On Chinese Racism and American Confusion

Someone has managed through a Freedom of Information Act lawsuit to dislodge a consultant’s 254-page report to Andy Marshall’s legendary Office of Net Assessment in the Department of Defense from way back in 2013. Marshall, who died in 2019, and his ONA are legendary in defense and intelligence circles (his nickname was Yoda) for its outside-the-box thinking and projections, many of which proved themselves out over time.

The 2013 report in question bears the title “The Strategic Consequences of Chinese Racism: A Strategic Asymmetry for the United States.” The author’s name is redacted, but is identified as “a political scientist, [and] the managing member of Thayer Limited, LLC. Formerly, he was a tenured associate professor in Missouri State University’s Department of Defense and Strategic Studies.” He has also served as a Fellow at the Belfer Center for Science and International Affairs at the Kennedy School of Government at Harvard University and as a consultant to the Rand Corporation, along with several other distinguished academic things. Other publications by the author are also redacted.

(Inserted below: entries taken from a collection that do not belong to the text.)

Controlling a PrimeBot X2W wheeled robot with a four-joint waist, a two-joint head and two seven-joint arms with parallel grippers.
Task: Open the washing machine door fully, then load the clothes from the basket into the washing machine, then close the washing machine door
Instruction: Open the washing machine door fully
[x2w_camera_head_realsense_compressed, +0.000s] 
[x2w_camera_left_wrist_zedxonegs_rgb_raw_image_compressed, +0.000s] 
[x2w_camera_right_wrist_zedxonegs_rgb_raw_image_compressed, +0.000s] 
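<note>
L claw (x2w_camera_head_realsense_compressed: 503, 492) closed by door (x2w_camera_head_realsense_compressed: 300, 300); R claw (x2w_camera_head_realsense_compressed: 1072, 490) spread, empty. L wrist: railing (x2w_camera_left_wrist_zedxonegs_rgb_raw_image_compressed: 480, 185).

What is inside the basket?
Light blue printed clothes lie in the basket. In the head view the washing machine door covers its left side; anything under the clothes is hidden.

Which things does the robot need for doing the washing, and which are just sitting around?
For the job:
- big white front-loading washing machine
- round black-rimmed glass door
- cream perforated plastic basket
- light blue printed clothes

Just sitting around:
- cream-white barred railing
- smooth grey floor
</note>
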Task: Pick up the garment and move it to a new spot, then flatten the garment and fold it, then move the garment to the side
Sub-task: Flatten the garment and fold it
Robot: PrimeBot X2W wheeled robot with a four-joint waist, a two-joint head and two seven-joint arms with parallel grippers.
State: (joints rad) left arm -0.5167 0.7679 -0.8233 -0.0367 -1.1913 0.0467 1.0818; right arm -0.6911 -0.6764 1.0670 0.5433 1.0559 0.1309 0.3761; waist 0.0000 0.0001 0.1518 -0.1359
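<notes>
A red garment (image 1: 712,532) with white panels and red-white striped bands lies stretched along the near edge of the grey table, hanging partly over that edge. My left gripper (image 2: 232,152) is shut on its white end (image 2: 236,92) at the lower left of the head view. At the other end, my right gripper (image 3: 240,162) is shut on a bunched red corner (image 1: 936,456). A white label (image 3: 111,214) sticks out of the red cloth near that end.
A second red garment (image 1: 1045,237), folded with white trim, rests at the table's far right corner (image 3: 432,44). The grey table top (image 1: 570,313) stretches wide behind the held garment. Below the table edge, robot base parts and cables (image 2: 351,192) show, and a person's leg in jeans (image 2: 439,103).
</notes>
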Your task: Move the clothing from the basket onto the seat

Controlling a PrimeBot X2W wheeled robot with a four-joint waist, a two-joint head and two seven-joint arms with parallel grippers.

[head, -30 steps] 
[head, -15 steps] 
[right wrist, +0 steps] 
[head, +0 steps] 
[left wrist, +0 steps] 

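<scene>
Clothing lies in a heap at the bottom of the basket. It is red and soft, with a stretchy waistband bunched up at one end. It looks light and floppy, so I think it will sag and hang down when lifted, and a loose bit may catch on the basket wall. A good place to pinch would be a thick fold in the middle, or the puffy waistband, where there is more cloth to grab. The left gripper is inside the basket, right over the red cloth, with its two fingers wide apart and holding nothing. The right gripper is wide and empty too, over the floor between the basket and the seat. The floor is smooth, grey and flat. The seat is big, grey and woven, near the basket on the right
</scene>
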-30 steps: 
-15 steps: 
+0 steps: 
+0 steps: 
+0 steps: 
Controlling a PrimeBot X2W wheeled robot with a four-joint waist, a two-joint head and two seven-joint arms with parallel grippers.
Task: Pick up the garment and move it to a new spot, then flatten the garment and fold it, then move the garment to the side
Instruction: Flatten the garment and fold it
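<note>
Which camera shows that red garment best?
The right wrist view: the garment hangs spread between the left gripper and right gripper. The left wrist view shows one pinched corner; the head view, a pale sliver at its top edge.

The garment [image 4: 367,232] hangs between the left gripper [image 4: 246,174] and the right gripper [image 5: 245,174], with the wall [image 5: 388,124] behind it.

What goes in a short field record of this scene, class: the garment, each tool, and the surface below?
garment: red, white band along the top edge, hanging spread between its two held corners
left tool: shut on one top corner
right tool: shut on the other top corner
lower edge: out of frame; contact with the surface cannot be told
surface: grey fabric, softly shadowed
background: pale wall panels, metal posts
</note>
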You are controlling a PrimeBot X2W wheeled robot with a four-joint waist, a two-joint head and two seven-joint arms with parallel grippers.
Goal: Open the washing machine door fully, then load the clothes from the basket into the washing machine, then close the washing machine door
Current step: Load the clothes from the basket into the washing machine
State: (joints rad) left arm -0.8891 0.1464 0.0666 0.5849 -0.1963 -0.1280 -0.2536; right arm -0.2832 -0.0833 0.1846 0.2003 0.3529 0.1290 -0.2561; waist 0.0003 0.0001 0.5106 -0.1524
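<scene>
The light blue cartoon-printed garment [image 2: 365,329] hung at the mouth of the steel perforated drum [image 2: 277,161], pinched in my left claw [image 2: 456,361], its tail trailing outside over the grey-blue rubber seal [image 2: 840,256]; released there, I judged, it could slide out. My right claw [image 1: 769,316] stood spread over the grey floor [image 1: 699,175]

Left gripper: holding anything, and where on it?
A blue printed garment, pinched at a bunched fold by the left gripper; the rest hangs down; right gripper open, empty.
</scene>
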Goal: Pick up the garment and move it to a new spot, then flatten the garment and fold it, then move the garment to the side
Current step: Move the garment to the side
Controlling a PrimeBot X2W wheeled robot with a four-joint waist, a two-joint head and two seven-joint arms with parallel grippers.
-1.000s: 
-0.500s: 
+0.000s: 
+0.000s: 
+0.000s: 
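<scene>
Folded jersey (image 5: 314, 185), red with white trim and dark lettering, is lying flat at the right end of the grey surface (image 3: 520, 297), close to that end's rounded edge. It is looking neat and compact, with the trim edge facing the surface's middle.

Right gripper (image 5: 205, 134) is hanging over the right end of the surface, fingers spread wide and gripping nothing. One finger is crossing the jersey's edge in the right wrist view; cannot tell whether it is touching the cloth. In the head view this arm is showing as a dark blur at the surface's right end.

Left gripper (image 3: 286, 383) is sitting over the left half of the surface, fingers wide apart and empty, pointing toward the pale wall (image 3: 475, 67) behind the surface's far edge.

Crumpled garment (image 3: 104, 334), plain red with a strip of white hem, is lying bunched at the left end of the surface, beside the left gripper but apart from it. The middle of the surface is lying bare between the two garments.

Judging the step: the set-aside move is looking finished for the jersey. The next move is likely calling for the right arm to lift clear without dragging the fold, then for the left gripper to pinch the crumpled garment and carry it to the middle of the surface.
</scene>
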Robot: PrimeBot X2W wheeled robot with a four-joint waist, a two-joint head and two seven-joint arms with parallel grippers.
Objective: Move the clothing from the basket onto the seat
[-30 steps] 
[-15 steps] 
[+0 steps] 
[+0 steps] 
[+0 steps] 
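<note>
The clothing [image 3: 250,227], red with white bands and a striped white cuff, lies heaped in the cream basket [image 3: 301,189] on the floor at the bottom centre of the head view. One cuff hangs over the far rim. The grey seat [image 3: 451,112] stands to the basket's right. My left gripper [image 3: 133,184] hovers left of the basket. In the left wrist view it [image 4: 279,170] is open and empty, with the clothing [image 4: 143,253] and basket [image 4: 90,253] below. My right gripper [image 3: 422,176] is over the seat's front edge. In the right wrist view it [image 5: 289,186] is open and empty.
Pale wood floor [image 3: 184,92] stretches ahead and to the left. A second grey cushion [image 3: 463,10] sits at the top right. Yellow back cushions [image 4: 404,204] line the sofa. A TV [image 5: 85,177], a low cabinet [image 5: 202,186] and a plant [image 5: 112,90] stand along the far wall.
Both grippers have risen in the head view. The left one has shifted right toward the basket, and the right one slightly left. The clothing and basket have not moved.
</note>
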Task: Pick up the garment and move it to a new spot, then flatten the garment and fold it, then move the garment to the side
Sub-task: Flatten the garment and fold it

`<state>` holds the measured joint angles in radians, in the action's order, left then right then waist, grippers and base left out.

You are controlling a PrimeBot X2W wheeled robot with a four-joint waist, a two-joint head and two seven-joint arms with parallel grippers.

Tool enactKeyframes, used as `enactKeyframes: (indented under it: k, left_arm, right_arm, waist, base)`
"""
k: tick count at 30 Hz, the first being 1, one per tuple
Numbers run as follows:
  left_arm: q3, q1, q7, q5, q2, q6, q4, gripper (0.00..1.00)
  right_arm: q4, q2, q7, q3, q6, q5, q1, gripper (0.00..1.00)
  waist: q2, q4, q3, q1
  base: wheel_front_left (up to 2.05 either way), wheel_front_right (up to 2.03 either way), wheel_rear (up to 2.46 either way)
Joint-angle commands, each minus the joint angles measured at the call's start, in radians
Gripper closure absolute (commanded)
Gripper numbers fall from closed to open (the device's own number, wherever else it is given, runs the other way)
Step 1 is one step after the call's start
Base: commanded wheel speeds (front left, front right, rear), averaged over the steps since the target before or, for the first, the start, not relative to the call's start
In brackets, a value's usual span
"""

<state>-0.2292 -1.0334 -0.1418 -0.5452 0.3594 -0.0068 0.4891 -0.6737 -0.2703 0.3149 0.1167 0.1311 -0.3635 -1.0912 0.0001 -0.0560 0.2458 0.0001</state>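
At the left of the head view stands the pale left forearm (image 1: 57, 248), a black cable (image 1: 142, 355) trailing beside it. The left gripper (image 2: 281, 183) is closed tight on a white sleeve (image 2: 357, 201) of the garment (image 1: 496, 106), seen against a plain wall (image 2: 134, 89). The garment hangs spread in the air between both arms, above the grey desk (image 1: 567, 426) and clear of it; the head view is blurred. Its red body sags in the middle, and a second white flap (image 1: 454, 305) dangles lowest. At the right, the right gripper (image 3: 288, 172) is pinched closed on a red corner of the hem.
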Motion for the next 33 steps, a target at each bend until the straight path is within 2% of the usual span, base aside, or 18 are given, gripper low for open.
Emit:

The author’s name may have been redacted because of the blunt language contained in the report. Such as:

Racism remains a key component of how the Chinese see the world, their central place in it, and the world’s other, inferior inhabitants. . .

Virulent racism and eugenics heavily inform Chinese perceptions of the world. United States decision‐makers must recognize that China is a racist state, much closer to Nazi Germany than to the values upheld in the West. Most often, the Chinese do not even recognize their racism as a problem. They believe that racism is a Western phenomenon and that Westerners are obsessed with race. This obsession is seen by the Chinese to be a strategic vulnerability of the West, whereas China is not affected by racism.

Second, racism informs their view of the United States. From the Chinese perspective, the United States used to be a strong society that the Chinese respected when it was unicultural, defined by the centrality of Anglo-Protestant culture at the core of American national identity aligned with the political ideology of liberalism, the rule of law, and free market capitalism. The Chinese see multiculturalism as a sickness that has overtaken the United States, and a component of U.S. decline.

Let us pause here, and raise the question about whether the author of this report has dual purposes in mind. Could this be a classic example of not-entirely-esoteric writing where the author, while writing in detail about China, is also trying to make perceptive readers reflect on the problem in the United States? Is not his characterization of the Chinese perception that “multiculturalism is a sickness that has overtaken the United States” essentially correct?  While much of the rest of the report goes on to analyze how the United States might be able to exploit China’s racism, the unstated premise of this exploitation would require the United States sorting out its current perverse racial obsessions.

More from this remarkable and politically incorrect report:

Chinese racism retards their relations with the Third World. Chinese racism makes it difficult for China to advance a positive message in the Third World, especially Africa, but also in Latin America and the Middle East. . .

Chinese racism, and the degree to which the Chinese permit their view of the United States to be informed by racism, has the potential to hinder China in its competition with the United States because it contributes to their overconfidence. This overconfidence is a result of ethnocentrism and a sense of superiority rooted in racism.

The Chinese are never going to go through a civil rights movement like the United States. This is because, first, they have no freedom of the press, freedom to petition their government, freedom to assemble, all of which are necessary to support a civil rights movement. Second, there is no political drive or consciousness for equality in Chinese thought. Equality is associated with Maoism and rejected in today’s China, where inequality is accepted and celebrated. In addition, there is no notion of civil rights in Chinese political thought or, practically, in jurisprudence.

The report observes that China will play the “race card” in the developing world by embracing the self-critical narrative of the United States and Europe, but that it will be ultimately unconvincing or effective in Africa, Latin America, and elsewhere.

These themes allow the United States and other states to challenge China’s projected image of an oppressed victim of racism with actual empirical reality: China is a racist superpower. It does not equal the horrors of Nazi Germany, but it is far closer to Nazism than it is to the free and tolerant societies found in the West.

The second major implication is that it provided the United States with a major asymmetry in the Third World. Chinese racism allows the United States to undermine China in the Third World.

Of course, the moral and cultural relativism of the United States and other Western nations will likely make any such American appeal incoherent. And I suspect the sophisticated Chinese know this.  In fact, I have old notes about President Clinton visiting China in the 1990s, and the then-Premier Jiang saying “the two countries have different means and ways of realizing human rights and fundamental freedoms” —perfect faculty room multiculturalism! Clinton responded weakly about how American values change over time, and apologized for the “painful moments” in American history when we fell short of our ideals, as though he was afraid the Chinese might suggest that Kent State was the moral equivalent of Tiananmen Square. Actually, that’s what of American leftists do believe.